Di dalam pertarungan politik yang panjang dan melelahkan, banyak hal yang tampaknya harus kita pahami. Ada perjuangan, ada harapan, dan ada kekecewaan yang mendalam. Namun, di tengah heningnya kekecewaan, seperti ada kekasih hati yang sedang berbisik lembut, “Beri waktu tuk bersandar sebentar.”

Selama ini kita telah menunjukkan keberanian dan keteguhan hati yang luar biasa. Di setiap langkah, di setiap kampanye, di setiap advokasi, kita telah menunjukkan apa artinya berjuang dengan sebaik-baiknya. “Selama ini kau hebat,” sebuah pengakuan yang harus terus diingat, meski dunia seakan tak mendengar.

Mungkin terasa bahwa semua usaha itu sia-sia. Namun, jangan biarkan kekecewaan ini memadamkan api perjuangan dalam diri. “Hanya kau tak didengar,” mungkin itu yang kau rasakan saat ini. Tapi jangan lupa, dalam setiap suara yang terabaikan, ada kekuatan yang terpendam.
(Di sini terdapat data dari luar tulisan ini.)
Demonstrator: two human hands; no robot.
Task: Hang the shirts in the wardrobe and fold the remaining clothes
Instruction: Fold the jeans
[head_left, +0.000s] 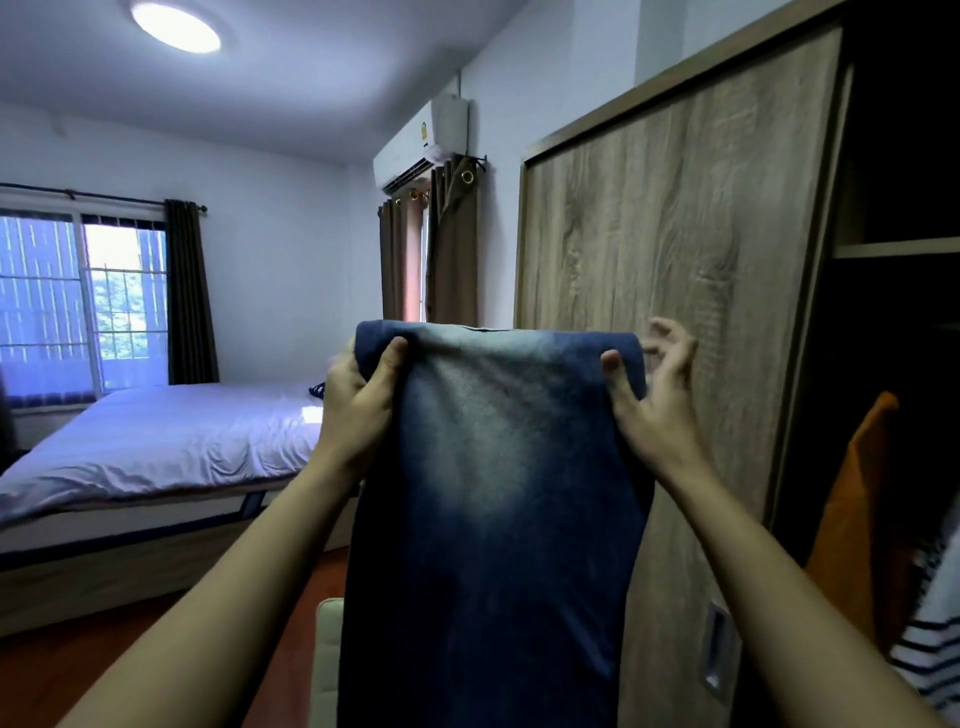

Di setiap sudut petak ladang dan persawahan, di gang-gang sempit yang dihuni miskin kota, di setiap denyut mesin yang tak henti-hentinya, setidaknya kau telah berdiri tegak, membela hak-hak yang seharusnya menjadi milik bagi semua. Karenanya, ketika dikatakan “selama ini kau hebat,” itu bukan sekadar pujian, melainkan pengakuan atas keteguhan hatimu.

Satu hal yang pasti, dalam perjuangan kelas pekerja, di mana setiap hari adalah pertempuran untuk keadilan, kita telah membangun alat bagi mereka yang tak bisa bersuara. Menjadi pedang yang tajam, memotong kebisuan dan ketidakadilan, membuka jalan bagi terangnya harapan. Menunjukkan bahwa dalam setiap tetes keringat, dalam setiap luka yang diderita, terdapat cerita keberanian yang tak terkalahkan.

Jadi, teruslah berjuang, teruslah bersuara. Biarkan pedang perjuanganmu terus tajam, memotong setiap rintangan, membuka jalan bagi masa depan yang lebih adil dan lebih baik.

Mari terus ingatkan diri, bahwa ini bukan akhir perjalanan. Ini hanyalah awal dari babak baru dalam sejarah perjuangan. Bersama, kita akan terus berlari, berjuang, dan pada akhirnya, kita pasti akan tampil sebagai pemenang.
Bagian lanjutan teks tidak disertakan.